I don't need his "whooshing" and popping up, to help me. The little tosser does my head in.

Lou :kiss:

I tried that but It was lonely with out the annoying little bugger.
 
Ahum,

Maybe you could think of something else to do instead of looking at

the annoying little wanker

:devil:


Of course I turned it off. I know better than a silly program. Ha!

:mad:
 
Can I change that little paper clip wanker? I had no idea.

I guess I'm too much of a geek to notice such numdane things? :rolleyes:

#L
 
Hmmmmmmmm

Hmmmm never realised the paper clip had anything to wank.

I only turn it on when I'm stuck and have the half written page on screen for a long while, I like watching the cat get bored then fall asleep. I then switch it off when, A: I start writing again, or B: I get a life.
 
Which one is the cute itty-bitty kitty-cat?
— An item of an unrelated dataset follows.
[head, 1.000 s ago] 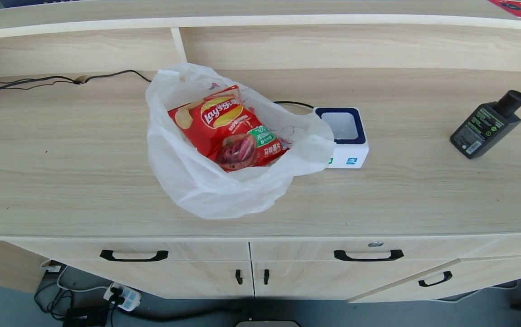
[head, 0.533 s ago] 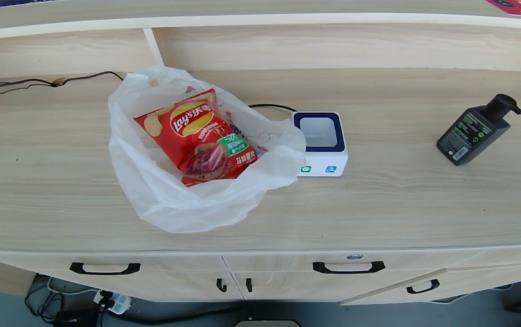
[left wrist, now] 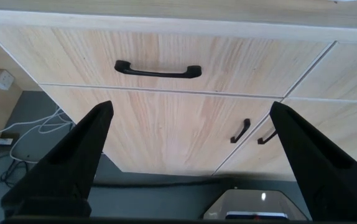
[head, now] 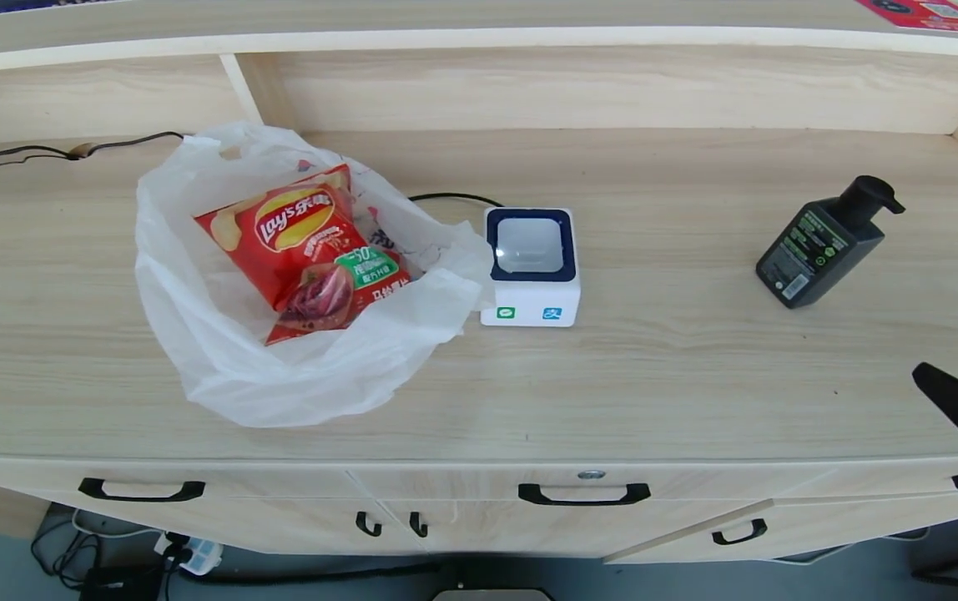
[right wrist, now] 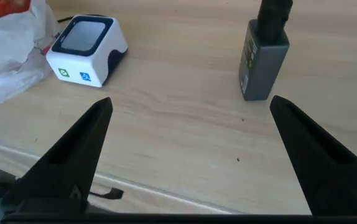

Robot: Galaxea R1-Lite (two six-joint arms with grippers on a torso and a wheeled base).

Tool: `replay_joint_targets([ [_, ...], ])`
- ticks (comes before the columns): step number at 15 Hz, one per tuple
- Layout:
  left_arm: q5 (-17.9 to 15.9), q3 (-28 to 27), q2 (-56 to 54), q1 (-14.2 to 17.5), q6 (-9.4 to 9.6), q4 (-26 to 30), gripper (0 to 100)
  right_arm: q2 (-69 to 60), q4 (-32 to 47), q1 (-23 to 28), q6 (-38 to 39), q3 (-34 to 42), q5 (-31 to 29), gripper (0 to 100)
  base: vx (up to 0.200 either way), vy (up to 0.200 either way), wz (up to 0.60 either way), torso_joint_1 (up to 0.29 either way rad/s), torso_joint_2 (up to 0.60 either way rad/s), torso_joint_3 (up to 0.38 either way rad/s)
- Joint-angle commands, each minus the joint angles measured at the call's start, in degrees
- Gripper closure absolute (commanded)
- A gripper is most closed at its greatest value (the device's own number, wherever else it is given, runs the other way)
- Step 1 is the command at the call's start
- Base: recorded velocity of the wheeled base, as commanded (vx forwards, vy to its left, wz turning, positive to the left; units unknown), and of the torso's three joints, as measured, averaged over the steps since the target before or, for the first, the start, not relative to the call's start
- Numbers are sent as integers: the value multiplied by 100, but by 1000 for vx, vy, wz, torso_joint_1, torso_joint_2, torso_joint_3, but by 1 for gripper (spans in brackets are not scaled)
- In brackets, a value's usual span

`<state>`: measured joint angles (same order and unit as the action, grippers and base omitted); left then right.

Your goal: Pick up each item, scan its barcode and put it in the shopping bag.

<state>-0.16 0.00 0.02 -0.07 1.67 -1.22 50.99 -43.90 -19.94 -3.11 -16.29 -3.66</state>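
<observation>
Desk (head: 696, 384): pale wood, drawers (left wrist: 166, 118) beneath.
Shopping bag (head: 220, 367): white film, slumped open on the robot's left, its edge against the scanner (head: 531, 267); a red chip packet (head: 304, 250) lies inside.
Pump bottle (head: 813, 250): dark, upright, well apart on the right, apparently the next item.
Right gripper (right wrist: 191, 106): spread wide, empty, over the desk's front, near the bottle.
Left gripper (left wrist: 192, 107): spread, empty, low before the drawers.
Risk: pinching high on the pump head could topple the bottle; loose bag film may drape over the scanner window.
</observation>
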Motion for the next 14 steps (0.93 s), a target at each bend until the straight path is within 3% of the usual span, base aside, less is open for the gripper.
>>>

That would be "Links" my little kitten!

Of course I turned it off. I know better than a silly program. Ha!
Well, you know dear I am not as skilled as you! Just thinking of all the red marks, :D oops! "Corections, I meant Corections!"

Awww. That's so cute.

Ok so I am really a softy! Besides like I say, it cracks me up when I write 'wet panties' and the little guy agrees with a smile.

I guess I'm too much of a geek to notice such numdane things?

I don't know if every version has mutiple assistants but if you right click on the assistant, it gives options and one says choose assistant. The first time I had to place the disk back in to load the multiple choices.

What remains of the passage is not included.